Non ci sono precedenti tra Benevento e Tuttocuoio. L’unico punto in comune, al momento, risulta essere Francesco Colombini, esterno di difesa che in carriera ha vestito entrambe le maglie. Nel Sannio è arrivato a un passo dalla serie B nella stagione 2008/09, ma alla fine fu il Crotone a spuntarla nella finalissima che si disputò il 21 giugno. A Ponte a Egola, invece, ha militato nella vecchia Seconda Divisione due campionati fa. Quel torneo fu storico per la compagine toscana, dato che dopo aver vinto la finale play out contro l’Arzanese riuscì a guadagnarsi la permanenza tra i professionisti staccando il biglietto per la Lega Pro unica. Lo scorso anno Colombini ha giocato con il Poggibonsi in serie D. Al momento è svincolato e lo abbiamo contattato per farci presentare la sua ex squadra che, come noto, affronterà il Benevento nella prima gara di Tim Cup in programma il prossimo due agosto:

“E’ una piccola realtà che si sta confermando a livello professionistico. La società è solida e ha formato una vera e propria famiglia che non fa mai il passo più lungo della gamba. Nel loro piccolo cercano di ottenere il meglio. Della rosa attuale conosco molto bene il capitano Colombo. E’ un calciatore che può fare la differenza in qualsiasi momento. E’ l’anima della squadra e l’ha dimostrato in questi anni”.

Successivamente è passato a parlare dell’esperienza vissuta con i toscani:

“Nella stagione 2013/14 facemmo una grande impresa. Riuscire a salvarsi in un girone come quello del sud, con nove retrocessioni in D, è stato incredibile. Abbiamo dato il via a una piccola realtà che si è confermata tra i professionisti, dimostrandolo con la qualificazione alla Tim Cup”.

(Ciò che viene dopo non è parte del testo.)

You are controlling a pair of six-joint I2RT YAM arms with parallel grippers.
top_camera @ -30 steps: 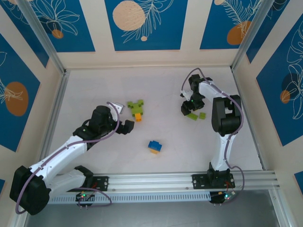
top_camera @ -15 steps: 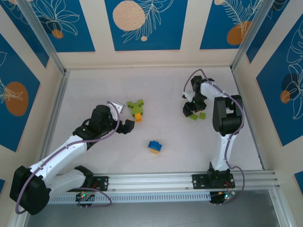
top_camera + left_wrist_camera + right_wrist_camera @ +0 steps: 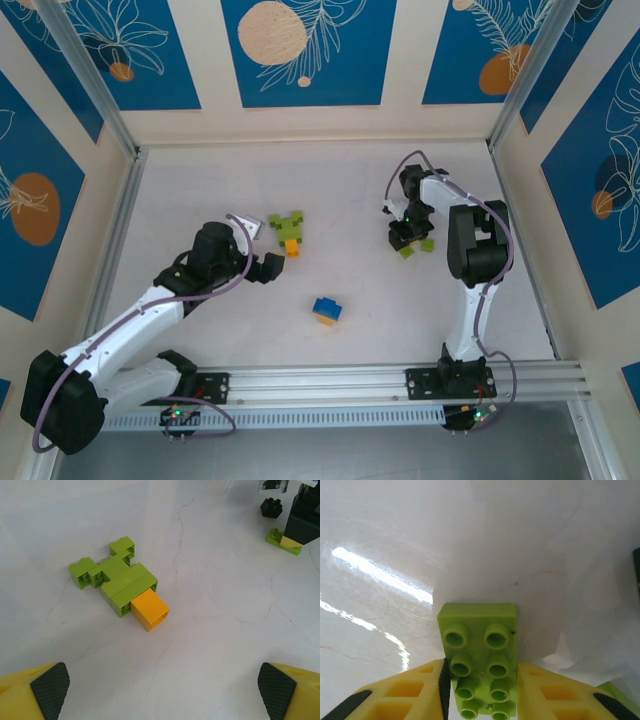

Ha chiuso nell’esprimere una considerazione sul Benevento:

“E’ una grande realtà che in questi anni non è riuscita ad andare in B per varie circostanze. Ho saputo anche delle dimissioni di Vigorito. A essere sincero mi è dispiaciuto perché tutto quello che è stato costruito a Benevento è merito suo. La nuova proprietà ha ereditato un progetto importante, al quale manca solo la serie B che la piazza merità più di chiunque altro”.